Meadows told the conference that the cluster aimed to push job creation from 1,500 to 5,000 over the next five years by developing start-ups and through attracting inward investment.

“If we could attract a design team from just one of the mega companies, like Facebook, Apple or Google, it would bring an enormous supply chain with it. The growth potential of CSconnected is certainly there.”

Whitby said MicroLink's recently-opened research facility in Baglan Bay Innovation Centre stood to benefit by working within the cluster.

“We will manufacture in the UK with different toolsets which the cluster may provide. We aim to use robotics processes, and increase efficiencies in the coatings on cells, packaging for different markets. The cluster offers us huge potential to do those things here in Wales.”

At the earlier UK CBI session, Lord Bilimoria, Chancellor at the University of Birmingham, thanked CSconnected for sponsoring the session and urged industry to continue to tap into university expertise.

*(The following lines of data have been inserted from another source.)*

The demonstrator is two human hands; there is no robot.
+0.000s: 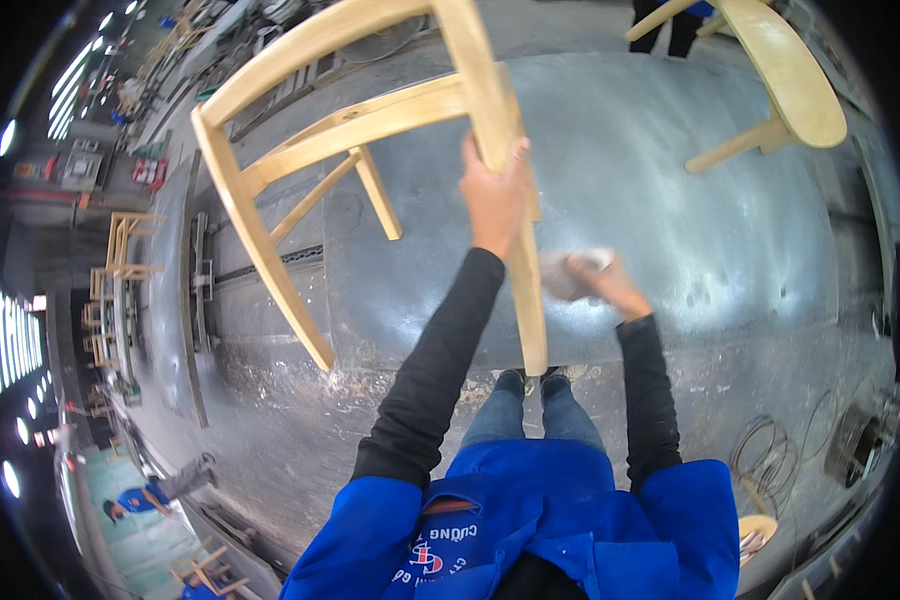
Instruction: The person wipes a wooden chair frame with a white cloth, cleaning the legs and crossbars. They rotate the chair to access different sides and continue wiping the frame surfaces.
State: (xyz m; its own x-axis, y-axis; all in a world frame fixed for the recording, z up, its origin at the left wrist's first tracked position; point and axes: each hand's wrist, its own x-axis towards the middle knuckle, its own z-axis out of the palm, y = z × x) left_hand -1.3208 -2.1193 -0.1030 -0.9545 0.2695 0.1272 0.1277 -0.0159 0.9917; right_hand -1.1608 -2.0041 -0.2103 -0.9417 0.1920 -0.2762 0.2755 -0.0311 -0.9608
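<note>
A pale wooden chair frame (370,122) hangs tilted in front of me, with its curved rail at the top left. My left hand (494,195) is wrapped round one of its long posts, near the joint with the cross rail. On the right side of that post, my right hand (618,288) grips a whitish, crumpled cloth-like pad (563,276). Motion blurs the pad, so I cannot tell exactly what material it is or whether it touches the wood.
A grey metal-topped surface (700,240) spreads beyond my hands. At the far right stands another wooden piece (795,85), with a person's dark legs (678,35) behind it. Chair frames (120,245) line the left. A person in blue (140,498) is at lower left; coiled cables (765,445) lie right.
</note>
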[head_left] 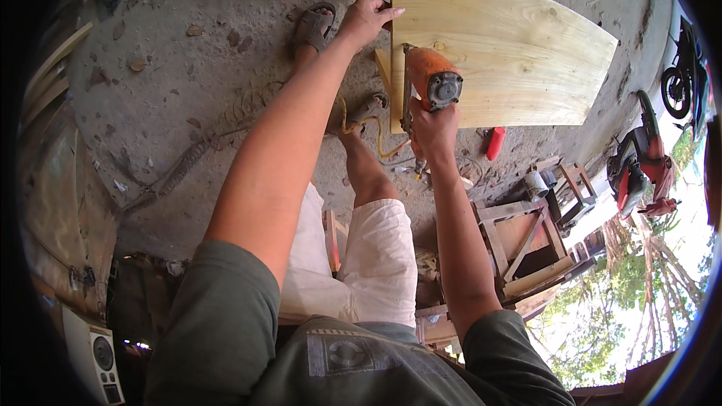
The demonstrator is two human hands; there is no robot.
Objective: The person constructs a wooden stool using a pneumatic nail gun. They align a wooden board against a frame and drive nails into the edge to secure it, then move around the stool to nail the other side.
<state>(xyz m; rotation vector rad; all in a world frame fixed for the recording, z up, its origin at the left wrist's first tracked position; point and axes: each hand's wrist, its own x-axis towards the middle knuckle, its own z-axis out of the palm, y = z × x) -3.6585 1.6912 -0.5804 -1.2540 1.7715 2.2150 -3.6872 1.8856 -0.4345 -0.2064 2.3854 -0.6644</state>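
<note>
A wide, pale wooden board [519, 37] lies at the upper middle, its straight edge toward the left. My left hand [366, 22] grips that edge near the far corner, thumb on the board's side and the other fingers partly hidden. In my right hand [436, 129] is an orange nail gun [434, 71], held by its handle with its nose over the board near the left edge. Whether the nose touches the wood I cannot tell. Light wooden pieces [383, 68] stick out from under the board's left edge.
A yellow air hose [383, 152] runs from the gun past my sandalled feet. A red container [495, 143] lies just below the board. Wooden frames [526, 233] stand at the right, motorcycles [639, 158] beyond them. A speaker [94, 353] is at the lower left.
</note>
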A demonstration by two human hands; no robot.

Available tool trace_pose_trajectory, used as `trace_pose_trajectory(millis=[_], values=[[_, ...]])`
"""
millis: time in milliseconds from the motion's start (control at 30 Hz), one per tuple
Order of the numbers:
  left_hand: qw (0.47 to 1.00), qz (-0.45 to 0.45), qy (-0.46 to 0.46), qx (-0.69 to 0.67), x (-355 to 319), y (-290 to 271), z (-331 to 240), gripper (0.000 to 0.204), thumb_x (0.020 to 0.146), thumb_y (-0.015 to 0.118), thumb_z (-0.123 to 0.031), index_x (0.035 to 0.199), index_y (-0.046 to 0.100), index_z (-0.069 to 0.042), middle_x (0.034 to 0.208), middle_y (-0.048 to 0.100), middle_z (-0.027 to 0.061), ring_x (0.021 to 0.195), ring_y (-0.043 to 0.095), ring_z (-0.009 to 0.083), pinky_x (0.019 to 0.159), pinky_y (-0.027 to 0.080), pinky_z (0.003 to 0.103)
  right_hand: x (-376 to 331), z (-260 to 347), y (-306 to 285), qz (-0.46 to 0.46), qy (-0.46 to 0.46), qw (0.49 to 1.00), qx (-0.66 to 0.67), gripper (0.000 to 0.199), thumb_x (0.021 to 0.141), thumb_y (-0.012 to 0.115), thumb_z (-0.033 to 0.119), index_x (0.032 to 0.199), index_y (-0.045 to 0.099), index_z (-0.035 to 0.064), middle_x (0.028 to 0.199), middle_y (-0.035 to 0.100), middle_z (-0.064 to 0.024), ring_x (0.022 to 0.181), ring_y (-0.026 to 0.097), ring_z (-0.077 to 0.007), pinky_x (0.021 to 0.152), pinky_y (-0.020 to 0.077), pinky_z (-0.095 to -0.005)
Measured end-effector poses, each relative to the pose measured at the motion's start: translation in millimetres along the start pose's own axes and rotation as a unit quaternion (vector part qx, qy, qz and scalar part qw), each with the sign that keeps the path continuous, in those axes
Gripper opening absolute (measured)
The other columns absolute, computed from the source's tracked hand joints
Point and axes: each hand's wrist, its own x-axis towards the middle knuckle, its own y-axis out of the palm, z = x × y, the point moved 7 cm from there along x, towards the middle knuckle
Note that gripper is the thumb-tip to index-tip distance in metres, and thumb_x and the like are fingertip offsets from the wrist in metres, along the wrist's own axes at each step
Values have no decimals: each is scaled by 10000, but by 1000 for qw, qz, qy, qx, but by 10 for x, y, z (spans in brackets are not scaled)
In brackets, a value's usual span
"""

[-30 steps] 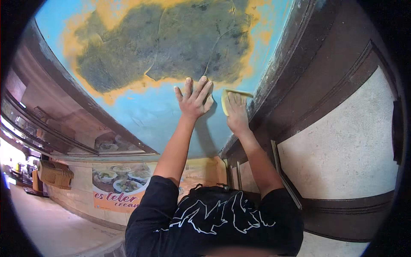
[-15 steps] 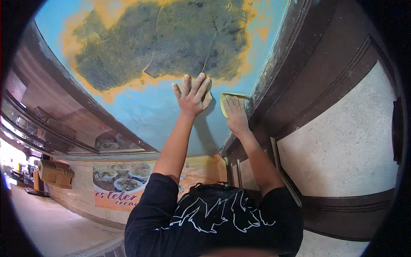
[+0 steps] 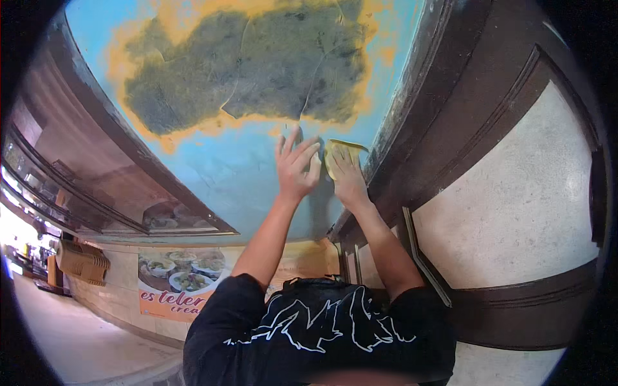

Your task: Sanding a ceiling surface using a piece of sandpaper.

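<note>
A blue-painted panel point(image 3: 257, 174) fills the upper middle, with a large dark grey patch point(image 3: 257, 64) edged in orange. My right hand point(image 3: 347, 179) presses a yellow sheet of sandpaper point(image 3: 351, 145) against the blue paint, its fingers lying flat over the sheet. Beyond the fingertips the far edge of the sandpaper curls up a little. Just left of it is my left hand point(image 3: 298, 167), holding nothing, fingers apart, near the blue surface below the patch. Whether its fingertips touch the panel I cannot tell.
A dark brown frame point(image 3: 412, 122) borders the panel closely on the right, beside a pale speckled panel point(image 3: 515, 199). Another brown edge point(image 3: 141, 154) runs along the left. Lower left are a food poster point(image 3: 177, 276) and a brown slatted box point(image 3: 84, 260).
My left hand has drawn down and slightly right, away from the patch's lower edge. My right hand has shifted a little left with the sandpaper.
</note>
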Motion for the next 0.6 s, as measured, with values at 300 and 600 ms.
trace_pose_trajectory(millis=[300, 600], values=[[832, 163, -384, -365, -602, 397, 200, 349, 975, 517, -301, 1022, 604, 34, 878, 673, 174, 774, 600, 187, 726, 484, 344, -161, 514, -319, 12, -63, 992, 110, 371, 822, 579, 96, 1186, 585, 31, 1377, 485, -159, 1315, 432, -300, 1095, 285, -550], [876, 127, -335, -323, -388, 461, 427, 241, 902, 610, -204, 1000, 623, 15, 823, 674, 204, 715, 635, 230, 657, 482, 347, 277, -28, -905, -213, -42, 973, 82, 436, 864, 541, 38, 1290, 494, -39, 1441, 369, -252, 1335, 357, -433, 1057, 336, -546]])
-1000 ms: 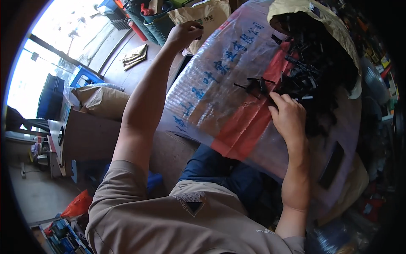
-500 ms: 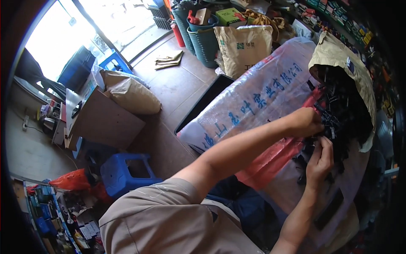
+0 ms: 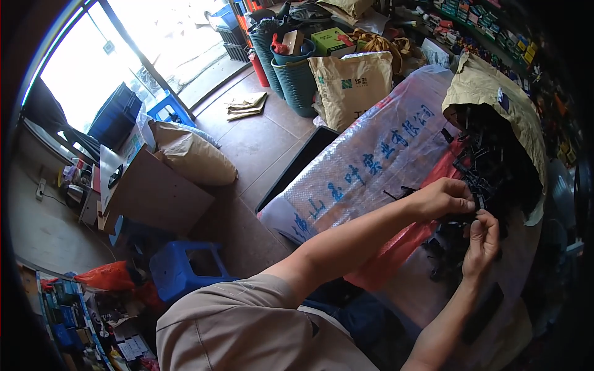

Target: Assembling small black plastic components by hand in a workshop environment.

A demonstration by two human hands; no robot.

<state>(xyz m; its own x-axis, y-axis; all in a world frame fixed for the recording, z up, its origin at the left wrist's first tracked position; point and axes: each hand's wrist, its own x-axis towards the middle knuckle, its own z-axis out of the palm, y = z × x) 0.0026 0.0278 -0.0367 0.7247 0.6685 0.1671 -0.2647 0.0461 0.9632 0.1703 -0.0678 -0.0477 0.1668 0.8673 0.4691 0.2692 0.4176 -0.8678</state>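
Observation:
My left hand (image 3: 447, 196) and my right hand (image 3: 481, 246) meet at the mouth of a tan paper sack (image 3: 479, 83) that lies open on its side. Their fingertips are pinched around a small black plastic part (image 3: 480, 201). Many similar black plastic parts (image 3: 473, 164) spill out of the sack, tangled together. More of them lie beneath my hands on a red band (image 3: 396, 250) of the woven plastic sheet (image 3: 346, 176). The exact kind of part is too small and dark to make out.
A black tray edge (image 3: 297, 164) juts out beside the sheet. Beyond stand a printed paper sack (image 3: 354, 83) and tall green baskets (image 3: 294, 86). A blue stool (image 3: 176, 269) and a full sack (image 3: 192, 154) by a desk (image 3: 158, 191) are at left. Shelves of small goods (image 3: 489, 31) line the far right.
Both hands have shifted slightly down and right. The left hand has turned, and its fingertips now meet the right hand's at a small black part. The view has shifted a little.

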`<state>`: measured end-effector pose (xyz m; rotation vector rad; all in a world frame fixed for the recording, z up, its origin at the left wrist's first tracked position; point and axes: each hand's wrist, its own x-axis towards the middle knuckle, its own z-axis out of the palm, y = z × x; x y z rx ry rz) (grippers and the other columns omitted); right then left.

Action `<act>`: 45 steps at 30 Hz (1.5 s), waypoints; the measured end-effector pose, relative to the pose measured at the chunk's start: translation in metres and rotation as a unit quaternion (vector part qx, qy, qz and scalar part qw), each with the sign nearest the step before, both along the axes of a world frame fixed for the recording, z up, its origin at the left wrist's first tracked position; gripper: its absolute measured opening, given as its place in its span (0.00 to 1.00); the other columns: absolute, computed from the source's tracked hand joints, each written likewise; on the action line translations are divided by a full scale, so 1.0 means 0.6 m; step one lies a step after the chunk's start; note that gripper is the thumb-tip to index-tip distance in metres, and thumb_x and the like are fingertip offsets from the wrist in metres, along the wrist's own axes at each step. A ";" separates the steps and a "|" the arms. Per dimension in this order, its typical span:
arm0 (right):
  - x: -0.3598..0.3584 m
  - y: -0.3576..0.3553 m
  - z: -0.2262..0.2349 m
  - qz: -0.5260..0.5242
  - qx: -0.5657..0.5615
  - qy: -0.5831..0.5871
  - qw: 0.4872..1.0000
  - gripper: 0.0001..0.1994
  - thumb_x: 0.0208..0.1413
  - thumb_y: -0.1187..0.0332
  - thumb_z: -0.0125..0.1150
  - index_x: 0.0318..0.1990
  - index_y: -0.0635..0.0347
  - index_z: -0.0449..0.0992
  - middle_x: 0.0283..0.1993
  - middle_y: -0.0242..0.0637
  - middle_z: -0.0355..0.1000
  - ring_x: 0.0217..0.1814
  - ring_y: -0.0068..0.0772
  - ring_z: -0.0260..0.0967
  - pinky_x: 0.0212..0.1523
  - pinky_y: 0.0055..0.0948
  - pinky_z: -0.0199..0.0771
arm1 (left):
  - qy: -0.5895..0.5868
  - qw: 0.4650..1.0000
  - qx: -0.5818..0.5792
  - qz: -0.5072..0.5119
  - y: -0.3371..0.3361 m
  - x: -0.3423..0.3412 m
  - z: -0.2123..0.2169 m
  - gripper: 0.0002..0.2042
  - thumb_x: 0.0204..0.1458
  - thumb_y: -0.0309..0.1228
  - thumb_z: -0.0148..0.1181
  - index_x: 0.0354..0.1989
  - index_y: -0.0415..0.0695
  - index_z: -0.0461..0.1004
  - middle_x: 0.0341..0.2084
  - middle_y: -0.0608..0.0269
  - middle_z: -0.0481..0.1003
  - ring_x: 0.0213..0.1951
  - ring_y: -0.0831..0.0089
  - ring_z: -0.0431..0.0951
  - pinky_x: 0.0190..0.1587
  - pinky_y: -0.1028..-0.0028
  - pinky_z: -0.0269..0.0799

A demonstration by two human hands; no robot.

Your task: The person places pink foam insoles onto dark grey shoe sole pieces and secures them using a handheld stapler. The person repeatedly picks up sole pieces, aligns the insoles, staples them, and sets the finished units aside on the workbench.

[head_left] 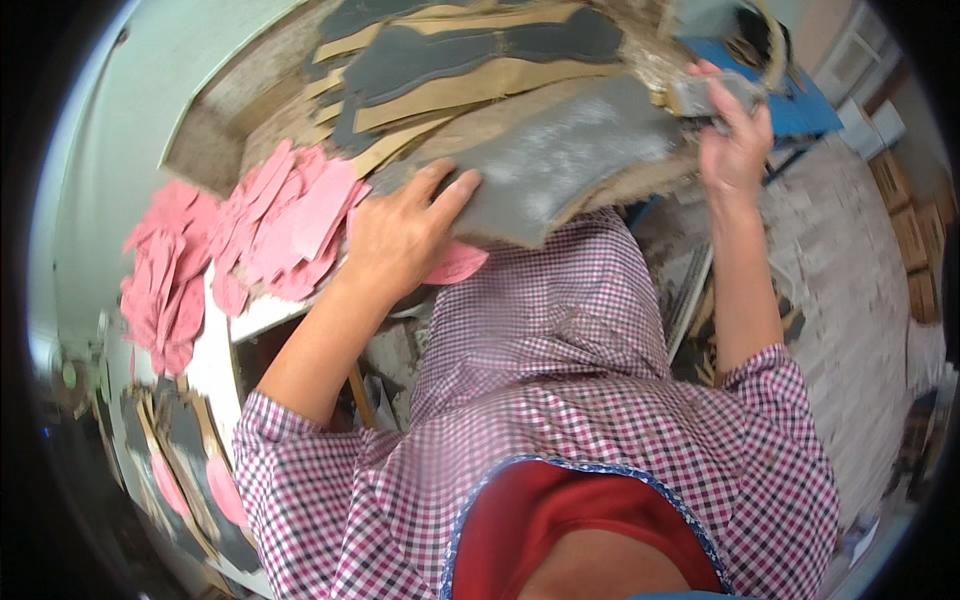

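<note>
A dark grey board [560, 150] with whitish patches lies across the worktop in front of me. My left hand [405, 225] rests on its left end, thumb and fingers spread. A pink leaf-shaped piece [460, 263] pokes out below that hand. At the board's far right end, my right hand [735, 135] is closed around a small grey block-like thing [697, 96]; blur hides its exact kind. Beyond the board lie stacked dark grey shaped pieces [480, 60] with tan strips [490, 85].
Two heaps of pink cut pieces [290, 220] lie to the left. Finished-looking dark pieces with pink inserts [180, 480] are at the lower left. A blue table [810, 110] stands at the far right, with cardboard boxes [905, 215] stacked beyond it.
</note>
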<state>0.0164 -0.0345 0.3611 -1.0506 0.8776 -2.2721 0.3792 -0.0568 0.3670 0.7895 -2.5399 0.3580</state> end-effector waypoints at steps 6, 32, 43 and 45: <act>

He noted the UK produced 14 per cent of the most highly cited academic research papers worldwide, and remained one of the most entrepreneurial countries in the world.

Cardiff University’s Institute for Compound Semiconductors was a founding member of CSconnected. The partnership paved the way for the creation of the Compound Semiconductor Centre, a for-profit partnership with wafer supplier IQE. The Institute will move to the Translational Research Hub and its adjacent ERDF-funded Clean Room in 2022 on Cardiff Innovation Campus.